C01 actual vs its synthetic control: the synthetic tracks the pre-2010 path closely, then the gap opens.

The dynamic gap lands on the true injected effect after treatment

Estimated treated-minus-synthetic gap with its conformal band, overlaid on the true injected effect — near-perfect recovery.

Six lines fit a single-unit ASCM in R

sim_single <- panel |>
  mutate(trt = as.integer(country == "C01" & year >= 2010))

sc_plain <- augsynth(gdp_index ~ trt, country, year, sim_single,
                     t_int = 2010, progfunc = "None",  scm = TRUE)
sc_ridge <- augsynth(gdp_index ~ trt, country, year, sim_single,
                     t_int = 2010, progfunc = "ridge", scm = TRUE)
summary(sc_plain, inf_type = "jackknife+")$average_att

multisynth recovers the pooled ATT — and every per-unit sign, including a negative one

Per-unit treatment effects under staggered adoption: each unit’s estimate climbs to meet its dashed truth line — and C05 drops the opposite way.

Same estimate, different verdict: jackknife says significant, the bootstrap says not

Pooled average effect with the tight jackknife band (excludes zero) and the wide wild-bootstrap band (includes zero), vs the true pooled effect.

When a unit sits outside the donor hull, plain SCM gets the sign wrong

Suitability test for C05: plain SCM (blue) drifts from actual C05 (orange) before treatment; Ridge-ASCM pins them together pre-2016.

Augmentation cuts the mean recovery error from 0.737 to 0.128

0.128

mean recovery error across five units after Ridge-ASCM — down from 0.737 under plain SCM

The Resolution

Act III

On real data, synthetic Germany’s TFP runs +0.133 above its counterfactual after 1999

Synthetic Germany under plain SCM: actual TFP (orange) rises above the synthetic counterfactual (blue) after the 1999 euro launch.

The pooled euro average is a forgettable −0.016 — but the path tells the story

Pooled euro-area effect on TFP: flat pre-1999, a +0.39 early bump, eroded into negative territory by the 2008–2014 crisis, recovering by 2017.

Per-member fits reveal the heterogeneity the average hides

Synthetic control for every euro member: most run above their synthetic counterfactual after 1999; Greece and Portugal fall below post-crisis.

ASCM ranks the euro winners just as Papaioannou did: Spearman 0.74

0.74

Spearman rank correlation between our ASCM TFP % effects and the paper’s, 2000–07 (Pearson 0.76)

The numbers line up around the 45-degree line, not on top of it

ASCM vs Papaioannou (2021): per-member TFP % contributions cluster around the 45-degree line, Spearman 0.74.

We do not reproduce the paper’s numbers exactly — and should not.

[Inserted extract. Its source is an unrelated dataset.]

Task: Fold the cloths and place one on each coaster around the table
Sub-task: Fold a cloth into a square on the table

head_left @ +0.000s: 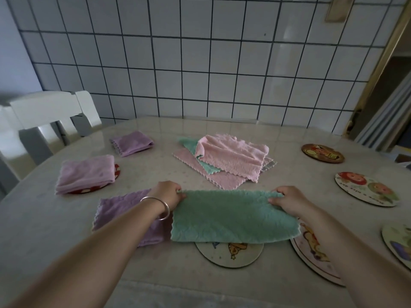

Same signs, same ranking, same dynamic story is the right bar.

Does ASCM make this causal? No — two assumptions still carry the weight

Objection. Machine-augmented donor weighting can’t manufacture identification — you’ve just dressed up a correlation.

Response. Correct, and we never claim otherwise. The ATT is identified only under no anticipation / a credible pre-treatment fit and the absence of confounding shocks coinciding with the euro. ASCM disciplines the counterfactual construction; it cannot rule out a contemporaneous shock. That is why we validated on simulated truth, read every pre-fit, and reported the borderline and null results as exactly that.

Validate on a known truth, lean on augmentation only when the fit demands it, and read the path — not the average.